Monday, 8 May 2017

It's the economy, stupid!

So I was listening to my BBC local station yesterday. Have you noticed how rather mediocre radio stations make a bit of an extra effort in their weekend programming? Normally this involves some specialist music shows, but BBC Cambridgeshire also has the Naked Scientists . One of the themes of the evening was language, and one of the featured scientists (hopefully not naked) was the economist Keith Chen. The fact he is not a linguistics professor is a crucial thing to note, as well as the fact that he teaches in the school of management and not in the economics department. But I digress.

Keith Chen's main point was that people speaking a language that has an explicit future tense (such as English or Greek) don't save as much money, don't take as much care of their health etc. compared to speakers of languages that don't have a future tense (aparently German is such a language). For the nuanced argument you can read the relevant paper which I have only skimmed through but hey, this is a blog, we don't take ourselves too seriously.

One of his main sources of data is the world values survey. The first thing I notice on visiting their site is the beautiful magic quadrant visualisation known as the Inglehart–Welzel Cultural Map, or occasionally the Welzel-Inglehart Cultural Map. This immediately screams 'Samuel Huntington Clash of civilisations' to me, but I haven't read that book either so I won't get carried away. Just notice how countries are bundled together in mysterious ways: Azerbaijan occasionally becomes orthodox, Israel and Greece catholic, the English speakers are of course exceptionally neither protestant nor catholic even though they could be either or neither, and the colouring does or doesn't always follow the religion, or the cluster, which contorts around accordingly.
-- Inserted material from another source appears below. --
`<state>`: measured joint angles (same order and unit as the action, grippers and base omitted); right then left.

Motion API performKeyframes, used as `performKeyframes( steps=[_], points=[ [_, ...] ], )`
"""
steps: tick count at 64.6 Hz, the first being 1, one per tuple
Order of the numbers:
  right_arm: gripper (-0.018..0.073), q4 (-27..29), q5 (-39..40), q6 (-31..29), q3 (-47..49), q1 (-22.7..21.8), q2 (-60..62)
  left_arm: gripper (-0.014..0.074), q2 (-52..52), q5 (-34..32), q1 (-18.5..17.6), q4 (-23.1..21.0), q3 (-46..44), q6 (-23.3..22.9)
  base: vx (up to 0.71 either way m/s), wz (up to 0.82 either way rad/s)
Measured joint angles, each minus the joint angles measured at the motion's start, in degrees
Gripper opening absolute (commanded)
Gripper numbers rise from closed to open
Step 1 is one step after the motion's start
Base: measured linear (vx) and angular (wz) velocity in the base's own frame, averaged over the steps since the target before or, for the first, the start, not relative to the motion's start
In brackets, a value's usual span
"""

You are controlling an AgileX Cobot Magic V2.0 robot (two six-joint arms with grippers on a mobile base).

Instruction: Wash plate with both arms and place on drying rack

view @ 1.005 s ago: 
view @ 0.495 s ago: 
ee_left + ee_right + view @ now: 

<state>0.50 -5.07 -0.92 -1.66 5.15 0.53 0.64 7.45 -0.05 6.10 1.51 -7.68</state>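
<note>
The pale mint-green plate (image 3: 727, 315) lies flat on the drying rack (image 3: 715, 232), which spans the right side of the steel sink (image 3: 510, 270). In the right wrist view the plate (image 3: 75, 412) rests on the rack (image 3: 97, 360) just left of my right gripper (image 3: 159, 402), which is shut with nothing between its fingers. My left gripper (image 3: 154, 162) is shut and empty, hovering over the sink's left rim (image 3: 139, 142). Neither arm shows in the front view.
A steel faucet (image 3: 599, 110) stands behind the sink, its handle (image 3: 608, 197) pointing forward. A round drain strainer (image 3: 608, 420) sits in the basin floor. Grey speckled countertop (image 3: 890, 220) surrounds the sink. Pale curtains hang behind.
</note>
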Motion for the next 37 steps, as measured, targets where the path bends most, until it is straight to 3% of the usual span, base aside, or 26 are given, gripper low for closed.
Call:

So this wonderful source of data proves that future tense equipped languages like the ones mentioned above have speakers that don't plan for the future, and vice versa. The examples quoted included of course the UK and Greece as the worst savers in Europe. This tempted me to use the website facilities to get the table embedded below: 

TOTALCountry Code
CyprusGermany
Save money42.8%13.9%57.0%
Just get by38.4%66.3%24.7%
Spent some savings and borrowed money9.1%12.2%7.6%
Spent savings and borrowed money6.6%5.8%7.1%
DE,SE:Inapplicable ; RU:Inappropriate response; BH: Missing; HT: Dropped out survey0.2%-0.3%
No answer1.7%-2.6%
Don´t know1.1%1.9%0.8%
(N)(3,046)(1,000)(2,046)
To me this data says one thing: People in Germany were well off at the time of the survey, and people in Cyprus were much less well off. When you have money to spare, you save, when you don't you get by, and that has little to do with your language and the way it expresses future events. It has a lot more to do with employment going up or down, banks doing well or being about to collapse, and the euro being too strong or too weak in relation to the country's economic health. In fact Chen went as far as citing Belgium, as an example of where everything else being the same, language is the only factor differentiating people. Perhaps he should check out some call record analysis proving that Belgium is really two parallel societies that meet in Brussels!

I was planning to finish on a note about the sad state of linguistic research but it would be wrong, actually the fact he is in the management school explains the unique blend of positivist prejudice displayed here.